Could you print all of the data below again, exactly?
·····
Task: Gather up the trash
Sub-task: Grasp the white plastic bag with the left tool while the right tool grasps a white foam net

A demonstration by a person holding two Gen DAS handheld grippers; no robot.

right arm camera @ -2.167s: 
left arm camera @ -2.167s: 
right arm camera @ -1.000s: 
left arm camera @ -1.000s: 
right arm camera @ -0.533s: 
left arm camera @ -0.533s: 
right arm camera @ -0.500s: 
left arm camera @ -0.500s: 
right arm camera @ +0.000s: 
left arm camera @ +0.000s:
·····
• _Response below_
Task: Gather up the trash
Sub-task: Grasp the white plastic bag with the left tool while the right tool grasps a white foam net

A demonstration by a person holding two Gen DAS handheld grippers; no robot.

right arm camera @ -2.167s: 
left arm camera @ -2.167s: 
right arm camera @ -1.000s: 
left arm camera @ -1.000s: 
right arm camera @ -0.533s: 
left arm camera @ -0.533s: 
right arm camera @ -0.500s: 
left arm camera @ -0.500s: 
right arm camera @ +0.000s: 
left arm camera @ +0.000s:

The output above is complete.